▶ [WORK REQUEST] Exactly as written, reproduce all of the entries.

▶ [RECORDS TO PROCESS]
=== Section Start ===

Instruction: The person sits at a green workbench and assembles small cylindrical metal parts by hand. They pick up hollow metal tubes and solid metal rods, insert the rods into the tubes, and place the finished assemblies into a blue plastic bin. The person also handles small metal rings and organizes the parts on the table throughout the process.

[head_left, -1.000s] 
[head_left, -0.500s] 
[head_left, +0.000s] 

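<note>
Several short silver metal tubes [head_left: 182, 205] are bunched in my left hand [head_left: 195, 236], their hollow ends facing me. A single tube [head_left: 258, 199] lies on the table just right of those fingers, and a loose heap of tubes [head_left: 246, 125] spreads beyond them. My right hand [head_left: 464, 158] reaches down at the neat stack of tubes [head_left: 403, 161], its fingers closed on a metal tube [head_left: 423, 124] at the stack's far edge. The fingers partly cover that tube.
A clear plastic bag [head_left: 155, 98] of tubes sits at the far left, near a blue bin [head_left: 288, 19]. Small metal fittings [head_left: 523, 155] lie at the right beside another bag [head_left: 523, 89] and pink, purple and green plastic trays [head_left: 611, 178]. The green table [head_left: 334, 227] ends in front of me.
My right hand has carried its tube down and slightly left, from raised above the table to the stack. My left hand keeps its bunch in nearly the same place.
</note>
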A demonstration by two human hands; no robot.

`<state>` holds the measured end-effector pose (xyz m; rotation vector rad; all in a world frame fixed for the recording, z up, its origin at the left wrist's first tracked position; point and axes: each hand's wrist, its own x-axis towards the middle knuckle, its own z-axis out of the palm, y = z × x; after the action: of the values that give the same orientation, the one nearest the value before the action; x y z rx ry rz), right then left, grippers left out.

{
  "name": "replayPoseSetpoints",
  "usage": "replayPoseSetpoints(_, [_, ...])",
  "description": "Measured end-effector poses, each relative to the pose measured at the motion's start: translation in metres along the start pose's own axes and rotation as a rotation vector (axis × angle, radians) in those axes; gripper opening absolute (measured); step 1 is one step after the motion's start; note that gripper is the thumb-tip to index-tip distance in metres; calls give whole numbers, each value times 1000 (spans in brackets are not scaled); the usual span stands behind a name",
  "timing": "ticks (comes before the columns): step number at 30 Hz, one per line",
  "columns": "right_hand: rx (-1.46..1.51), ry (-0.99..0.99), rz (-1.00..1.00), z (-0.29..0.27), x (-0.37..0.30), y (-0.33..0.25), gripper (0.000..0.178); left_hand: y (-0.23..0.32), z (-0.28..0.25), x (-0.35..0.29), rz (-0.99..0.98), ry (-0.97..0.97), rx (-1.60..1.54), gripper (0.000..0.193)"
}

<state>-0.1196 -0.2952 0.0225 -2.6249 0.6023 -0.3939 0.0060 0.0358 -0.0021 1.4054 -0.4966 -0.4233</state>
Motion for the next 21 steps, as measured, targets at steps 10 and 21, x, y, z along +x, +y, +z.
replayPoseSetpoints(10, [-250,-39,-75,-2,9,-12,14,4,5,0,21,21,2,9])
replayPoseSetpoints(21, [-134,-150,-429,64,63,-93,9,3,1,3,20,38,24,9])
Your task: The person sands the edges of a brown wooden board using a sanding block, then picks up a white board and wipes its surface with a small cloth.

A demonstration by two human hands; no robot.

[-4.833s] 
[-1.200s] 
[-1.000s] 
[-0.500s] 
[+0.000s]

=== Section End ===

▶ [TASK RESPONSE]
Instruction: The person sits at a green workbench and assembles small cylindrical metal parts by hand. They pick up hollow metal tubes and solid metal rods, insert the rods into the tubes, and place the finished assemblies into a blue plastic bin. The person also handles small metal rings and organizes the parts on the table throughout the process.

[head_left, -1.000s] 
[head_left, -0.500s] 
[head_left, +0.000s] 

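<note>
Several short silver metal tubes [head_left: 182, 205] are bunched in my left hand [head_left: 195, 236], their hollow ends facing me. A single tube [head_left: 258, 199] lies on the table just right of those fingers, and a loose heap of tubes [head_left: 246, 125] spreads beyond them. My right hand [head_left: 464, 158] reaches down at the neat stack of tubes [head_left: 403, 161], its fingers closed on a metal tube [head_left: 423, 124] at the stack's far edge. The fingers partly cover that tube.
A clear plastic bag [head_left: 155, 98] of tubes sits at the far left, near a blue bin [head_left: 288, 19]. Small metal fittings [head_left: 523, 155] lie at the right beside another bag [head_left: 523, 89] and pink, purple and green plastic trays [head_left: 611, 178]. The green table [head_left: 334, 227] ends in front of me.
My right hand has carried its tube down and slightly left, from raised above the table to the stack. My left hand keeps its bunch in nearly the same place.
</note>
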A demonstration by two human hands; no robot.

`<state>` holds the measured end-effector pose (xyz m; rotation vector rad; all in a world frame fixed for the recording, z up, its origin at the left wrist's first tracked position; point and axes: each hand's wrist, its own x-axis towards the middle knuckle, its own z-axis out of the palm, y = z × x; after the action: of the values that give the same orientation, the one nearest the value before the action; x y z rx ry rz), right then left, grippers left out.

{
  "name": "replayPoseSetpoints",
  "usage": "replayPoseSetpoints(_, [_, ...])",
  "description": "Measured end-effector poses, each relative to the pose measured at the motion's start: translation in metres along the start pose's own axes and rotation as a rotation vector (axis × angle, radians) in those axes; gripper opening absolute (measured); step 1 is one step after the motion's start; note that gripper is the thumb-tip to index-tip distance in metres; calls give whole numbers, each value times 1000 (spans in brackets are not scaled); the usual span stands behind a name",
  "timing": "ticks (comes before the columns): step number at 30 Hz, one per line",
  "columns": "right_hand: rx (-1.46..1.51), ry (-0.99..0.99), rz (-1.00..1.00), z (-0.29..0.27), x (-0.37..0.30), y (-0.33..0.25), gripper (0.000..0.178); left_hand: y (-0.23..0.32), z (-0.28..0.25), x (-0.35..0.29), rz (-0.99..0.98), ry (-0.97..0.97), rx (-1.60..1.54), gripper (0.000..0.193)"
}

<state>-0.1196 -0.2952 0.0225 -2.6249 0.6023 -0.3939 0.0060 0.0358 -0.0021 1.4054 -0.4966 -0.4233</state>
Motion for the next 21 steps, as measured, targets at steps 10 and 21, x, y, z along +x, +y, +z.
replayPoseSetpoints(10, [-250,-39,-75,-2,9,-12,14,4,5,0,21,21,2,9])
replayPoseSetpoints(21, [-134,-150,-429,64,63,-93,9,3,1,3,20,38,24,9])
Your task: The person sands the edges of a brown wooden board using a sanding block, then picks up a white board and wipes its surface with a small cloth.

A demonstration by two human hands; no robot.

[-4.833s] 
[-1.200s] 
[-1.000s] 
[-0.500s] 
[+0.000s]

No more output will be produced for this exercise.